The overall goal of the Administrative Core is to function as the integrative unit of the DTSGC to enable the close coordination of the functions of the other Cores: Data Generation Core (DGC), the Data Analysis & Signature Development Core (SGC) and the Community Interactions and Outreach Core (CIO). A complex project such as the DTSGC requires nimble and proactive management approaches that merge good scientific practices with good management principles to streamline workflow. The Administrative Core will have mechanisms in place to deal with new and sometime unanticipated challenges so that workflow is efficient in an ongoing manner. Efficiency in workflow will be to be closely coupled to quality assurance and quality control, and a constant commitment to quality and adherence to SOPs will permeate all facets of the DTSGC. Enabling QA/QC will be a central focus of the CAC. The Administrative Core will ensure that Data and signature generation is well-integrated with data release and community interactions. This integration needs to be continually nurtured and managed.
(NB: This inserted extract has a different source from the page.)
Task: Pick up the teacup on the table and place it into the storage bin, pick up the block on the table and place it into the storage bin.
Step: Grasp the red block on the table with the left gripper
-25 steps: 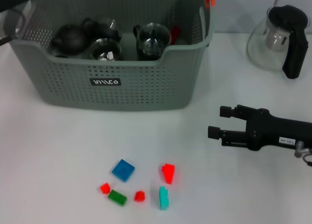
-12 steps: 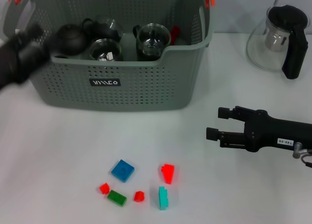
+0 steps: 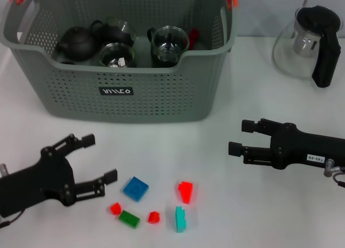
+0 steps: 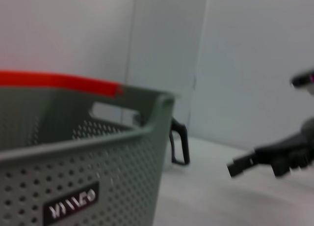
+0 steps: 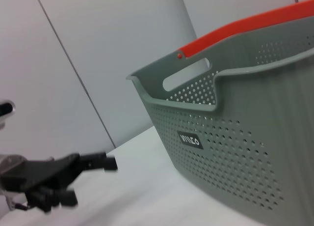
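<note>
A: What's changed for us? Nearest first.

B: Our left hand [image 3: 91, 160] is down at the near-left of the desk [image 3: 48, 132] now — half a sec ago it was up by the storage bin's left end. Fingers spread, nothing in them. So we judge the teacup part done, blocks next.

A: Blocks where?

B: Loose cluster at the near edge, just right of that hand: blue block [image 3: 136, 188] closest to it, then small red bit [image 3: 115, 208], green block [image 3: 129, 219], another red bit [image 3: 154, 217], teal block [image 3: 181, 218], red block [image 3: 186, 191]. All apart from each other, none touched yet.

A: Room to move?

B: Blue one has bare desk round it — OK approach. Red bits and green sit close together, tighter pick, prob. Right hand [image 3: 238, 136] hangs mid-right, open, empty, hardly shifted, well clear of the cluster.

A: And farther back?

B: Storage bin [image 3: 135, 97] across the far desk, near wall dipped at the handle cut; dark teapot [image 3: 78, 41] and glass cups [image 3: 169, 43] inside. Glass teapot [image 3: 310, 43] far right, well clear.
</note>
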`<state>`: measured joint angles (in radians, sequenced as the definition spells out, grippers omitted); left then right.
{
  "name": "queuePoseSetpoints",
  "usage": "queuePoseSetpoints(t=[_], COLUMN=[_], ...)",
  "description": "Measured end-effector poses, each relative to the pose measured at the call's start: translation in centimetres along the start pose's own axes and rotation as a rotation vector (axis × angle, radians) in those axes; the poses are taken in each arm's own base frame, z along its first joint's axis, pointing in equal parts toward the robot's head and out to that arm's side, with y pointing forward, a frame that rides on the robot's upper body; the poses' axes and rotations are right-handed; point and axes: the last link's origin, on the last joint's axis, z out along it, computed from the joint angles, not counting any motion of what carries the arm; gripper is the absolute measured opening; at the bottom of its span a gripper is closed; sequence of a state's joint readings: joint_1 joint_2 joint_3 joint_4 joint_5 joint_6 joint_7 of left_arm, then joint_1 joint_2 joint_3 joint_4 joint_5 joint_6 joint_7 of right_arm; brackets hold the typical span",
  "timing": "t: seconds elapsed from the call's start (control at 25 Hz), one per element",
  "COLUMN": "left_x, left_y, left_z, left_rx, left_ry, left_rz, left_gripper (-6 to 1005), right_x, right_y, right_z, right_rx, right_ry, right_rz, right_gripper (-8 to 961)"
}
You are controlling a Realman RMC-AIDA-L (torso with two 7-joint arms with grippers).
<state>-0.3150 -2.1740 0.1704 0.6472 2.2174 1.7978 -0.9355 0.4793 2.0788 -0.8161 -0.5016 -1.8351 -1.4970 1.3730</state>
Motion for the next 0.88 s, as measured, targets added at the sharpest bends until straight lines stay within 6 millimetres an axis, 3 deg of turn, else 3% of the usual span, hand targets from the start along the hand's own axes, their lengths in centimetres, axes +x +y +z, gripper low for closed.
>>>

The CAC will provide the administrative support to enable smooth flow of DGC and SGC outputs to CIO core for dissemination. There are likely to be unanticipated challenges both scientific and procedural as the project proceeds. Through ongoing monitoring and analyses and use of process engineering protocols the CAC will identify weak points in the data to signature generation supply chain to enable change in protocols to account for unanticipated scientific issues, f increase in process efficiency and mid-course corrections resulting from advances in technologies. Overall the Administrative Core will function as the glue that holds all parts of the DTSGC together.

National Institute of Health (NIH)
National Human Genome Research Institute (NHGRI)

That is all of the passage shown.